> [What needs to be done]
Starting at the top line, print the entries below exactly as they are and skip every picture.

++++ Records supplied ++++

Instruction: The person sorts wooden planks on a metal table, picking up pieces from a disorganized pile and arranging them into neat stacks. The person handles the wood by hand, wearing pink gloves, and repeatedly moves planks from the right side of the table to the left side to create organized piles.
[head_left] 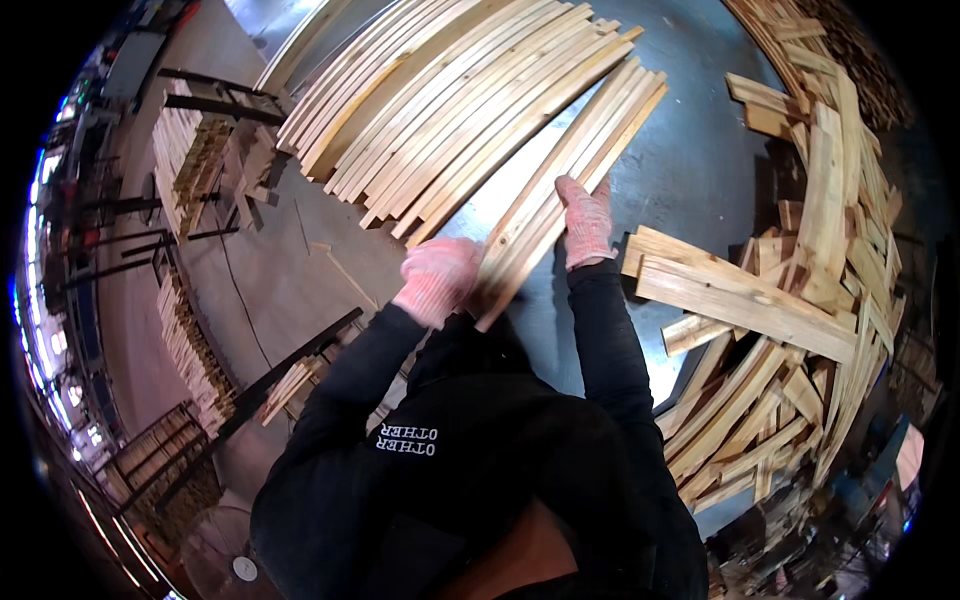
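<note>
A small bundle of long wooden strips (pixel 572 172) lies slanted over the grey metal table (pixel 690 165), its near end reaching past the table's edge toward me. Wrapped round that near end from the left is my left hand (pixel 442 278), in a pink and white knit glove. My right hand (pixel 587 222), gloved alike, grips the bundle's right side further along, thumb on top and its other fingers partly hidden. Just left of the bundle, a wide row of similar strips (pixel 460 105) rests side by side, with a gap of bare metal between.
A heap of loose boards and offcuts (pixel 770 400) is piled at the right, and two wider boards (pixel 745 300) jut from it toward my right forearm. On the floor at left stand stacked timber (pixel 185 170) and dark metal racks (pixel 215 100). A thin cable (pixel 240 290) crosses the floor.
</note>
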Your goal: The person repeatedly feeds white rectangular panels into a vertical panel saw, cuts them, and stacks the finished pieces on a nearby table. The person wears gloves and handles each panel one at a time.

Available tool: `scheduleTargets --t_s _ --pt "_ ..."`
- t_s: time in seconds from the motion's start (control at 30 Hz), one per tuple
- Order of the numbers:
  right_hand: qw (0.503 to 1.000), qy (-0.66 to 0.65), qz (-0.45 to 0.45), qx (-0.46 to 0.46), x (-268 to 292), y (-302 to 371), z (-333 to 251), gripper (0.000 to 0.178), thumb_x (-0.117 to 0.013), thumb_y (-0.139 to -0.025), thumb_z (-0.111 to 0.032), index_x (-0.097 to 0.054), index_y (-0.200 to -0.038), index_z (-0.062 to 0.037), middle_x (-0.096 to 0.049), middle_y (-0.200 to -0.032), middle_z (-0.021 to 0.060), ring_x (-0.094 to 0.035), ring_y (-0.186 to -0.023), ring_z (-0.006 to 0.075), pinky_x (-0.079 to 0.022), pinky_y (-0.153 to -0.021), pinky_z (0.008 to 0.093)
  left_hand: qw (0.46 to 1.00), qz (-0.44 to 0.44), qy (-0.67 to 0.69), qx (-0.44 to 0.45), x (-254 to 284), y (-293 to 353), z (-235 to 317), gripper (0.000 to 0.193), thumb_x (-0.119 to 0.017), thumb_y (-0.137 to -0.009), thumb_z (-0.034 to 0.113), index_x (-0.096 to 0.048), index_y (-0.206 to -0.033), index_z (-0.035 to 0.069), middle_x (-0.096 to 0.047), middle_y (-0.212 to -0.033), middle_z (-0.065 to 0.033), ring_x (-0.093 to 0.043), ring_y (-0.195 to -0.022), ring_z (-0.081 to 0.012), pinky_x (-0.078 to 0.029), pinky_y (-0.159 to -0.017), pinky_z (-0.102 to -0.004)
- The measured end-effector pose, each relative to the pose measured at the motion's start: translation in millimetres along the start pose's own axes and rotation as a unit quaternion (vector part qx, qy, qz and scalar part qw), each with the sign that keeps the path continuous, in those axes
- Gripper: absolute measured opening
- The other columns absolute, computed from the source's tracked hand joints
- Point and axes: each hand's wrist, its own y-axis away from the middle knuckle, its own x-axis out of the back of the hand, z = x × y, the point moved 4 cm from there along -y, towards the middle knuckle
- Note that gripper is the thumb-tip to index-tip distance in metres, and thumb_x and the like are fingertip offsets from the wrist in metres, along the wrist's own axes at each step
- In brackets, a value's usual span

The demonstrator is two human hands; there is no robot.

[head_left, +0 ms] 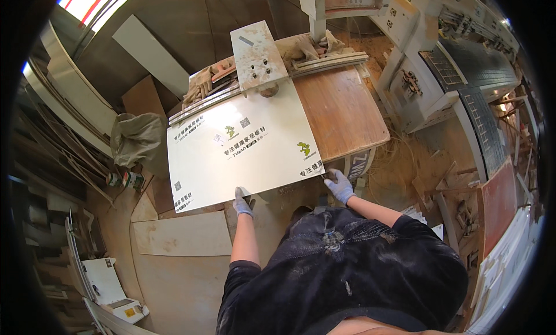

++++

> [Result below]
Instruction: The person sorts wooden planks on a metal table, picking up pieces from a disorganized pile and arranging them into neat stacks. The person handles the wood by hand, wearing pink gloves, and repeatedly moves planks from the right side of the table to the left side to create organized piles.
[head_left] 
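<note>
A small bundle of long wooden strips (pixel 572 172) lies slanted over the grey metal table (pixel 690 165), its near end reaching past the table's edge toward me. Wrapped round that near end from the left is my left hand (pixel 442 278), in a pink and white knit glove. My right hand (pixel 587 222), gloved alike, grips the bundle's right side further along, thumb on top and its other fingers partly hidden. Just left of the bundle, a wide row of similar strips (pixel 460 105) rests side by side, with a gap of bare metal between.
A heap of loose boards and offcuts (pixel 770 400) is piled at the right, and two wider boards (pixel 745 300) jut from it toward my right forearm. On the floor at left stand stacked timber (pixel 185 170) and dark metal racks (pixel 215 100). A thin cable (pixel 240 290) crosses the floor.
</note>
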Your goal: The person repeatedly feeds white rectangular panels into a vertical panel saw, cuts them, and stacks the finished pieces on a nearby table. The person wears gloves and handles each panel one at a time.

Available tool: `scheduleTargets --t_s _ --pt "_ ..."`
- t_s: time in seconds from the motion's start (control at 30 Hz), one per tuple
- Order of the numbers:
  right_hand: qw (0.503 to 1.000), qy (-0.66 to 0.65), qz (-0.45 to 0.45), qx (-0.46 to 0.46), x (-268 to 292), y (-302 to 371), z (-333 to 251), gripper (0.000 to 0.178), thumb_x (-0.117 to 0.013), thumb_y (-0.139 to -0.025), thumb_z (-0.111 to 0.032), index_x (-0.097 to 0.054), index_y (-0.200 to -0.038), index_z (-0.062 to 0.037), middle_x (-0.096 to 0.049), middle_y (-0.200 to -0.032), middle_z (-0.021 to 0.060), ring_x (-0.094 to 0.035), ring_y (-0.186 to -0.023), ring_z (-0.006 to 0.075), pinky_x (-0.079 to 0.022), pinky_y (-0.153 to -0.021), pinky_z (0.008 to 0.093)
  left_hand: qw (0.46 to 1.00), qz (-0.44 to 0.44), qy (-0.67 to 0.69), qx (-0.44 to 0.45), x (-254 to 284), y (-293 to 353), z (-235 to 317), gripper (0.000 to 0.193), thumb_x (-0.119 to 0.017), thumb_y (-0.137 to -0.009), thumb_z (-0.034 to 0.113), index_x (-0.096 to 0.048), index_y (-0.206 to -0.033), index_z (-0.035 to 0.069), middle_x (-0.096 to 0.047), middle_y (-0.212 to -0.033), middle_z (-0.065 to 0.033), ring_x (-0.093 to 0.043), ring_y (-0.195 to -0.022), ring_z (-0.081 to 0.012), pinky_x (-0.078 to 0.029), pinky_y (-0.159 to -0.017), pinky_z (-0.102 to -0.004)
- The measured end-effector pose, each relative to the pose measured at the motion's start: translation in millimetres along the start pose's own axes and rotation as a unit quaternion (vector part qx, qy, qz and scalar part qw), each with the sign that keeps the path continuous, in those axes
- Gripper: absolute measured opening
- The other columns absolute, computed from the source's tracked hand joints
- Point and axes: each hand's wrist, its own y-axis away from the middle knuckle, its own x-axis out of the back of the hand, z = x × y, the point moved 4 cm from there along -y, towards the middle knuckle
- Note that gripper is the thumb-tip to index-tip distance in metres, and thumb_x and the like are fingertip offsets from the wrist in metres, along the wrist's own axes at each step
- In brackets, a value's usual span

The demonstrator is two human hands; there is no robot.

[head_left, +0 ms] 

Nothing more is needed for this answer.